Justice Department Close to Settlement With Apple & Several Publishers over E-Book Price Fixing

Maximum PC Staff

Apple’s legal team has been waging a war for years now against Android OEMs, and if Reuters sources are to be believed , they probably should have spent a bit more time reviewing e-book negotiations instead. Word on the street is that the Justice Department is close to reaching a settlement agreement with Apple, and several of the major book publishers will probably be on the hook as well.  The allegations began several years ago when Apple launched iBooks, and Steve Jobs boldly declared to the world how he planned to take on Amazon.

The idea at the time was to switch the industry to a “wholesale model” where discounts to bulk purchasers of content such as Amazon would be based on volumes, to an “agency model”, where the publishers sets the price themselves, and the retailer simply takes a commission. This transition was key to Apple’s plans since, as far as we know, they never deviate from the standard 30% commission. Nobody knows for sure what Amazon was making on average per e-book sale, however it’s doubtful it was anywhere near 30%. Without this shift Apple would have been forced to charge more than the ultra-aggressive Amazon, and could jeopardize adoption of the iBook platform.

By allegedly colluding with book publishers to switch to an agency model where the publisher set the price, they could also enforce a “most favored nation clause” that would prevent publishers from selling e-books at a lower price anywhere else on the web. Even if Amazon wanted to give you a better deal than iBooks, they couldn’t do it. Jim Friedland, an analyst at Cowen & Co estimated that the switch back to a wholesale model could increase Amazon’s revenues by $1.1 billion this year and $1.6 billion in 2013. This assumes Amazon would go back to offering big discounts, a move that consumers would no doubt welcome.
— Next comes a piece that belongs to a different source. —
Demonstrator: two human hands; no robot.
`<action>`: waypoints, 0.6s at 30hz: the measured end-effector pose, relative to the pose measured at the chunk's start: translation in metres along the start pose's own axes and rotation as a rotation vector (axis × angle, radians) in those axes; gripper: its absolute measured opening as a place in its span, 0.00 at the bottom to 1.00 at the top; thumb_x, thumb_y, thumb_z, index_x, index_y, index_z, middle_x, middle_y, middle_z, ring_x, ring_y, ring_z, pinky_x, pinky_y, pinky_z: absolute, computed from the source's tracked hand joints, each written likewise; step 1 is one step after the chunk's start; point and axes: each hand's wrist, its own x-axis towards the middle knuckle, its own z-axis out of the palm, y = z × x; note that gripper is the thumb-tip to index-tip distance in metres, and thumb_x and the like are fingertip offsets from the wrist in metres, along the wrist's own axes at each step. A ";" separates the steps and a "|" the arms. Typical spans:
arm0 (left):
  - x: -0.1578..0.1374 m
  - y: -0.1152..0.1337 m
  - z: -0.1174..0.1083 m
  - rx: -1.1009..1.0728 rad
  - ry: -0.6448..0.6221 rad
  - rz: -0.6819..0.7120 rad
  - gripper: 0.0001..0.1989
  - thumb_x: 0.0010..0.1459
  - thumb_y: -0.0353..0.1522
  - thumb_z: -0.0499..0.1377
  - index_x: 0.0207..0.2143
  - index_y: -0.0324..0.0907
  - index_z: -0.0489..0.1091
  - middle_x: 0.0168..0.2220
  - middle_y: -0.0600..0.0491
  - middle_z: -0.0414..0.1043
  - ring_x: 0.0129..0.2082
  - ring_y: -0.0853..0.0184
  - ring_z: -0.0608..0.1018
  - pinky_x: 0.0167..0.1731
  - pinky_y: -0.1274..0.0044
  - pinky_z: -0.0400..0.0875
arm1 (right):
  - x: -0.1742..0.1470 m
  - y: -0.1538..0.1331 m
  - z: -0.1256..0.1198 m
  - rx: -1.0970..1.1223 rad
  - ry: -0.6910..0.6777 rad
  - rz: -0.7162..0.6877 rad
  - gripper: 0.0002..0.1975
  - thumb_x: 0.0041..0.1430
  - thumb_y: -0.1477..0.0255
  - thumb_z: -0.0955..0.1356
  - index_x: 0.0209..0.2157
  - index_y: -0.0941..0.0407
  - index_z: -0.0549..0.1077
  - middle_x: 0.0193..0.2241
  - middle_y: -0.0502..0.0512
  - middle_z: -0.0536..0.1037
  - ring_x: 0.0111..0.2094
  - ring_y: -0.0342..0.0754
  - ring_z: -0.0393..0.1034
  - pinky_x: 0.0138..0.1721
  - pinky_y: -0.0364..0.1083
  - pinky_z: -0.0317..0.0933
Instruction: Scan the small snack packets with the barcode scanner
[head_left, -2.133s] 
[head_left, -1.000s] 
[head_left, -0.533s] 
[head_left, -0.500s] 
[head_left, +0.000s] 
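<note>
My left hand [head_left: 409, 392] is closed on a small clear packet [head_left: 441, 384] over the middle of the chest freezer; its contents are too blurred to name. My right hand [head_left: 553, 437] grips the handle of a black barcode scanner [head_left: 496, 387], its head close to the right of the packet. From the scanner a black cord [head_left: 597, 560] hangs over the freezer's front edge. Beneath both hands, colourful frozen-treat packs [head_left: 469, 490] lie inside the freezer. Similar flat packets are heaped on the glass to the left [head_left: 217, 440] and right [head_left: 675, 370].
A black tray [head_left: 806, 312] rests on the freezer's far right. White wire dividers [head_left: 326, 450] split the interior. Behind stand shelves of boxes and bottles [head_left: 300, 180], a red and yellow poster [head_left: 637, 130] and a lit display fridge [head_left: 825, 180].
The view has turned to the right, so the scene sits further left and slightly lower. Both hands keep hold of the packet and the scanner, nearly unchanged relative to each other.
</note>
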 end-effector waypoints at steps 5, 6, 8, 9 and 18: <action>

Just to be clear the agency model itself is legal, however working with Apple and rival publishers to make it the new standard for e-book is not. In the Steve Jobs Biography written by Walter Isaacson it seems pretty clear what the goals are, and it seems the justice department might agree. Isaacson quotes Jobs as saying: "So we told the publishers, 'We'll go to the agency model, where you set the price, and we get our 30 percent and yes, the customer pays a little more but that's what you want anyway.' ... So they went to Amazon and said, 'You're going to sign an agency contract or we're not going to give you the books.'"

When the iBooks platform launched on iOS two years ago Amazon controlled 90 percent of the e-book market. Today the hold about 65 percent market share, with Barnes & Noble sitting at 20 percent, and Apple at 10 percent.